Senyum JKT48 Tulus dari Hati, atau Tuntutan Profesi Aja?
Gue sering banget denger orang nanya, bahkan sesama fans masih sering ribut soal satu hal ini..
"Senyum member JKT48 itu beneran tulus dari hati, atau cuma tuntutan kerja sih?"
Jujur, gue paham kenapa pertanyaan ini muncul. Kita semua tahu ini industri hiburan. Ada image yang harus dijaga, ada SOP-nya, dan jelas ada momen di mana mereka wajib terlihat bahagia di depan kita.
Tapi gini, kalau lo terjebak di pemikiran itu terus, lo bakal melewatkan satu hal penting. Sesuatu yang direncanakan atau dituntut itu nggak otomatis bisa disebut palsu.
Bayangin ada seorang guru yang tetap senyum waktu ngajar, padahal dia lagi ada masalah di rumah. Atau barista yang ramah banget ke lo, padahal dia lagi bad mood parah. Apakah senyum mereka palsu?
Bukan. Itu namanya profesionalisme.
Member JKT48, bahkan banyak dari mereka masih remaja, udah dituntut buat selalu kasih energi positif tiap ketemu kita.

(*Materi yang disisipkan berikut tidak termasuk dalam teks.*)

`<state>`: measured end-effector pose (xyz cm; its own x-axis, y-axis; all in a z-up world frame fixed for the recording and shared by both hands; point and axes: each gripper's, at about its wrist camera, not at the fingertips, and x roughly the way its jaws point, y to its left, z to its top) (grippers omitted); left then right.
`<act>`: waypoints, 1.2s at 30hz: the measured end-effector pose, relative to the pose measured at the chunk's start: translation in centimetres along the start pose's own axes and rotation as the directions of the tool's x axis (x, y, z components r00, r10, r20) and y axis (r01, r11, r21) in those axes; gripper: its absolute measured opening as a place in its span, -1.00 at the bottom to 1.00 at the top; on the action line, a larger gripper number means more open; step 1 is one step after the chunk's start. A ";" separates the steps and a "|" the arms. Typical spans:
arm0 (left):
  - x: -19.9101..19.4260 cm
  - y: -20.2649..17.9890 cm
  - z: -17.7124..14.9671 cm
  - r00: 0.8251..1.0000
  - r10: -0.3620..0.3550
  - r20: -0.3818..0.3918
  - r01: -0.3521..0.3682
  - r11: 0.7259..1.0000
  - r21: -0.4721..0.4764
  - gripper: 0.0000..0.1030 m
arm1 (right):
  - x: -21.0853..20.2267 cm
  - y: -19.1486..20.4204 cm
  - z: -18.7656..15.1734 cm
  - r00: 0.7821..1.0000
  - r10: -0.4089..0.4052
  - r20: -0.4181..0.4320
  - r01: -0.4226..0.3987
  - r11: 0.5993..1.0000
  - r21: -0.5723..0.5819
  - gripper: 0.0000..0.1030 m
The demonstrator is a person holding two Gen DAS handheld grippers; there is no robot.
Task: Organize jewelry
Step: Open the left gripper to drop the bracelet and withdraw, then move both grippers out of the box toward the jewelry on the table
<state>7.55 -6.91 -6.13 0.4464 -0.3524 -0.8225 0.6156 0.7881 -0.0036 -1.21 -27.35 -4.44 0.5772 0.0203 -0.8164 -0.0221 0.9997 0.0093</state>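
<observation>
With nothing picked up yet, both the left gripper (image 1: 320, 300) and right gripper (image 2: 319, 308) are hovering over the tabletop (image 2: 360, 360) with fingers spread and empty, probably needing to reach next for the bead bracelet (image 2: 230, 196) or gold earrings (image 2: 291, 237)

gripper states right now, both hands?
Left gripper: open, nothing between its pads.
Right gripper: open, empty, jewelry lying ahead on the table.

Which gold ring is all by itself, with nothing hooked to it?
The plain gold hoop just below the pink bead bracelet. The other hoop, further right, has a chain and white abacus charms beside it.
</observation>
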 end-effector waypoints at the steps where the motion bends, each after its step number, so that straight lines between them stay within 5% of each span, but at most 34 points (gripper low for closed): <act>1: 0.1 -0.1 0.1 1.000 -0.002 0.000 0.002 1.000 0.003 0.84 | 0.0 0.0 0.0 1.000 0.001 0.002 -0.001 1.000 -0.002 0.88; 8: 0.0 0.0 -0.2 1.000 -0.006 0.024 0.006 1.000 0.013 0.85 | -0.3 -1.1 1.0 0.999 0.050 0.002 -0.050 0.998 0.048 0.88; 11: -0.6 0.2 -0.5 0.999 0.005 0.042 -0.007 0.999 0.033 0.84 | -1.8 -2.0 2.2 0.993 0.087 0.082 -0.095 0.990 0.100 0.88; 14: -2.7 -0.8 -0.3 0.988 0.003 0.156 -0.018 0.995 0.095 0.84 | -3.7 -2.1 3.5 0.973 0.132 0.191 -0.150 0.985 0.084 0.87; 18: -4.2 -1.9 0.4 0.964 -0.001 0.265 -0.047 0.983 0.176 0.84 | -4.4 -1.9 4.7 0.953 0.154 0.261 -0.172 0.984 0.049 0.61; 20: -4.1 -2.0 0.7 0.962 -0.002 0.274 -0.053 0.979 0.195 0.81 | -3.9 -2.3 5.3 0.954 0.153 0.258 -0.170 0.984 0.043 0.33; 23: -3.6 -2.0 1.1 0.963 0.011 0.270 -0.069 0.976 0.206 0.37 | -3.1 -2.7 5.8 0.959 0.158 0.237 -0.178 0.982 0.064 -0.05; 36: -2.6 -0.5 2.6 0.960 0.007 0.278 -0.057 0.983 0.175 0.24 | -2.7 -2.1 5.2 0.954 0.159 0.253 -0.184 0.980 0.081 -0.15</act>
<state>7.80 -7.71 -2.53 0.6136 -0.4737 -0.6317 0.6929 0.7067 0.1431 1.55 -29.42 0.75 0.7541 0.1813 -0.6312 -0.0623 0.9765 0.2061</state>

Mereka kayak gak punya ruang buat bad mood atau ngumbar masalah pribadinya. Kenapa? Karena mereka ngerti banget risikonya ke grup dan ke fans.
Inget gak yang pernah diomongin Marsha pas Q&A di Malaysia? Intinya dia bilang gini:
"...we can’t let them know we’re having a hard time. Whatever the tough parts of being a JKT48 member, we have to keep smiling and giving all the positive energy we have…”
Diulang lagi nih: "we have to keep smiling."
Jadi kalau emang ada satu-dua senyuman yang kerasa "terpaksa" karena mereka lagi capek banget, gue justru melihat itu sebagai usaha yang luar biasa. Usaha buat tetap hadir, tetap profesional, dan tetap jadi sumber kebahagiaan buat orang banyak.
Kalau kita melihatnya dari sudut pandang itu, kita bakal paham. Mungkin senyumnya berawal dari tuntutan profesi, tapi usaha mereka buat tetap memberikan senyum itu di tengah rasa capek, itulah bentuk ketulusan yang sebenarnya. Dan menurut gue, itu yang justru layak kita hargai.